A lot of these travel gear reviews are variations on a theme, slight improvements on a standard item. The HYmini charger is a different story. This thing is a real breakthrough.
If you've been whining about how our various governments don't do enough to promote solar power and wind power, here's your chance to put your money where your mouth is. (And not a whole lot of money at that.) This innovative item is a personal charger powered up by wind. If you get the attachments you can even clip it onto your bike when you go out cycling or to your arm when you're out running. It only takes a breeze of 9 miles per hour to keep it humming.
After 20 to 40 minutes, you've got enough juice to charge up your iPod, your mobile phone, or any gadget with a USB or USB mini input. If you're in a place with unreliable wind but plenty of sun, you can supplement with the optional solar panel. To add to the eco-cred, the solar panel is housed in cardboard and the packaging it all comes in uses mostly renewable materials--no plastic clamshells from hell.
All nice in theory, but how well does it work? Extremely well, I'm happy to report. I simply stuck the thing in my office window on a nice spring day and then fully charged up my iPod. I put it back in the window again for an hour, went back to my work, and it was ready to go again. On my bike handlebars the turbine was charging up the whole time I was pedaling. Granted, the HYmini will not keep your Treo fully changed all day and night all week, but it's a nice supplement when you are between outlets or when you just need to get a near-dead phone going for another few conversations.
The only drawback is one created by the least environmentally friendly companies around: the cellphone manufacturers. As with the Chargepod I reviewed earlier, the HYmini comes with five attachments, but that only covers a fraction of the annoyingly unstandardized handsets out there. The Nokia adapter didn't work on my wife's Nokia and since I have a Sanyo phone I'm S.O.L. As best as I can tell, they don't sell any additional adapters on their site beyond LG2 and Samsung2. (Like Nokia, these guys can't even make their OWN phones work with the same chargers.) Someday the electronics industry will wake up and realize they need to become part of the solution instead of making us buy new accessories every time we get a new gadget, but they haven't gotten the memo yet.

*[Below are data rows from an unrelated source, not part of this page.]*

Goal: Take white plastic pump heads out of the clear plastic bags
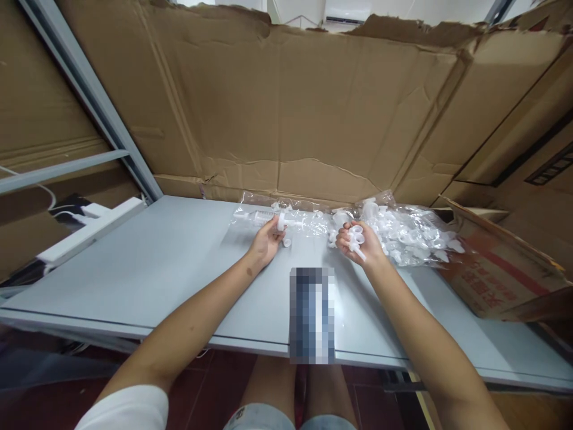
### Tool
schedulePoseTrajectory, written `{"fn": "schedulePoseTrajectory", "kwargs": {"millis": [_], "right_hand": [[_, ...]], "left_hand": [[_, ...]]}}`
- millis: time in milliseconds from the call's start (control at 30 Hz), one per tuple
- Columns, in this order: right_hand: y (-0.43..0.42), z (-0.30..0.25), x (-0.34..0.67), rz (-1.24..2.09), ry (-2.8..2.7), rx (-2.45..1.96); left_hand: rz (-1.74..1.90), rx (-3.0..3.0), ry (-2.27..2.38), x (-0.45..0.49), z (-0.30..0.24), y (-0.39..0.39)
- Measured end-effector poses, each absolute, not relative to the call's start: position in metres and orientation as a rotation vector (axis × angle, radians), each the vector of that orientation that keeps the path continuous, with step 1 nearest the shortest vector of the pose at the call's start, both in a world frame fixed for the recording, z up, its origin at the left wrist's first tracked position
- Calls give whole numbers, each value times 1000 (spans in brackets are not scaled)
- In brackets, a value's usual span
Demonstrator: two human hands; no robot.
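My left hand [265, 243] is closed at a clear plastic syringe [264, 217] with printed graduations, its fingers at the white collar. A clear plastic bag [237, 224] lies around or under the syringe; I cannot tell which. Several small white plastic pieces [356, 236], some ring-shaped and one with a stem, are gathered in my closed right hand [364, 243]. Just right of that hand, a clear bag [407, 233] is spread out with many white plastic parts in or on it. A small white cap [287, 242] rests on the table beside my left fingers.
The grey table [179, 275] backs onto a tall cardboard wall [313, 107]. A blurred-out rectangular object [312, 316] is at the front edge. At the right stands an open cardboard box [501, 275]; a white power strip [94, 230] and a metal post [89, 89] are at the left.
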State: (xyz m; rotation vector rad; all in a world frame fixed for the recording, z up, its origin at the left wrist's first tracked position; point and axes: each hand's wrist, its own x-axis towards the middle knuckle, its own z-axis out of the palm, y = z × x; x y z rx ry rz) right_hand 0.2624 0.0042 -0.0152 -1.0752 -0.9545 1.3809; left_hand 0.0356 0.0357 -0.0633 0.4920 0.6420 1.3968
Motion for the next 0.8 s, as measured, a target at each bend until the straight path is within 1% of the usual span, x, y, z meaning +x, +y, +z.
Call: {"fn": "schedulePoseTrajectory", "kwargs": {"millis": [133, 233, 500, 800], "right_hand": [[0, -13, 268, 1491, -708, -930], [-3, -16, 268, 1441, -550, -864], [-6, -7, 267, 1056, -375, -758], [-3, 0, 247, 596, -538, -745]], "left_hand": [[1375, 513, 634, 35, -57, 26], [1332, 539, 649, 39, -48, 9], [1184, 546, 650, 66, -37, -41], [1086, 419, 652, 70, -42, -43]]}}
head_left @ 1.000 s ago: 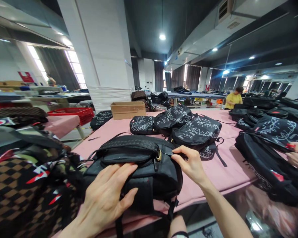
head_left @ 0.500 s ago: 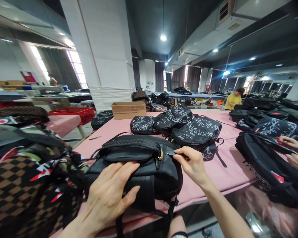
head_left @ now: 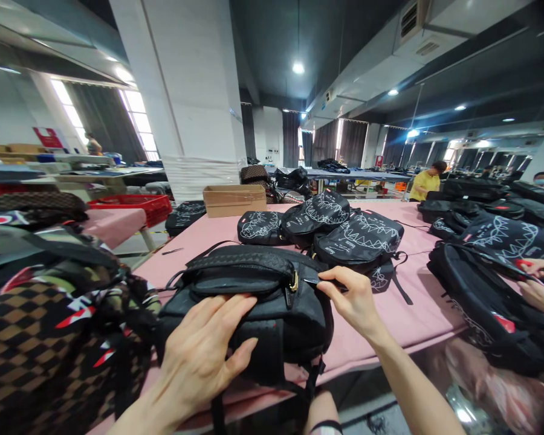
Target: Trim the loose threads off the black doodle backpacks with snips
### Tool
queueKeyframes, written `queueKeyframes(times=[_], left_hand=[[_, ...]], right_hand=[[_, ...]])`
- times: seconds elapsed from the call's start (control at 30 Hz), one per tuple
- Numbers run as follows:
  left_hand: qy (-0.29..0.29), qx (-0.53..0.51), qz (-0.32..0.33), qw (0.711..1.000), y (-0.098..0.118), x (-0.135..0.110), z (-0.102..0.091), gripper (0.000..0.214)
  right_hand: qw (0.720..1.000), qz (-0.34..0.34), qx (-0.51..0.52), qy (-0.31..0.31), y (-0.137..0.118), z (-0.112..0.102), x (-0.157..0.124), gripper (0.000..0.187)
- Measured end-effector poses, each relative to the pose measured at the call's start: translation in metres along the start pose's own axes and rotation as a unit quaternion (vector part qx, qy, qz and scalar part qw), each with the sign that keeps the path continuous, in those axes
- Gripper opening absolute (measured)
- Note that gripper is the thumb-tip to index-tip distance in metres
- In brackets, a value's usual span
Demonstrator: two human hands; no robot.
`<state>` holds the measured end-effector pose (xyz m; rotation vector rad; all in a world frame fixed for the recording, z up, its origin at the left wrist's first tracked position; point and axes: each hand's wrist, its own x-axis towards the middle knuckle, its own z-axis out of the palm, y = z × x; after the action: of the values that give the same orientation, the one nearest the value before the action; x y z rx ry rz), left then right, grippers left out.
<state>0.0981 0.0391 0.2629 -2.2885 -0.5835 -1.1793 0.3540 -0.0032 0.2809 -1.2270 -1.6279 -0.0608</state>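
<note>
one backpack [head_left: 276, 314] lies against spread left grip [head_left: 204, 344]; right grip [head_left: 353, 296] pinches something thin [head_left: 311, 280].

A black backpack [head_left: 301, 323] lies across the near edge of a pink-covered bench [head_left: 417, 314], its body full and rounded. A woven-textured band [head_left: 236, 263] runs along its upper side, ending at a gold-toned fitting [head_left: 294, 280], with a dark tab hanging just below. A flat panel [head_left: 269, 356] drops down the near side, and straps [head_left: 217, 415] trail beneath. Just right of the fitting sits a thin grey sliver [head_left: 310, 281], too small to identify.
</note>
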Motion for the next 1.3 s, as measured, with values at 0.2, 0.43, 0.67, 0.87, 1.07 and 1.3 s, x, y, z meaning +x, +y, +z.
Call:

The charger comes in black, white, or green, along with a wall plug, five connectors, and a USB cord for $50. The solar panel is another 25 bucks, the armband $15, and the bike handlebars connector is $9. So if you went for the whole shebang it would be about $100 plus shipping. Hey, there are probably cheaper ways to save the world, but how many of them can charge up your gadgets in the Sahara or Seattle? Not many retailers seem to be stocking this yet, online or physical, so order direct from HYmini.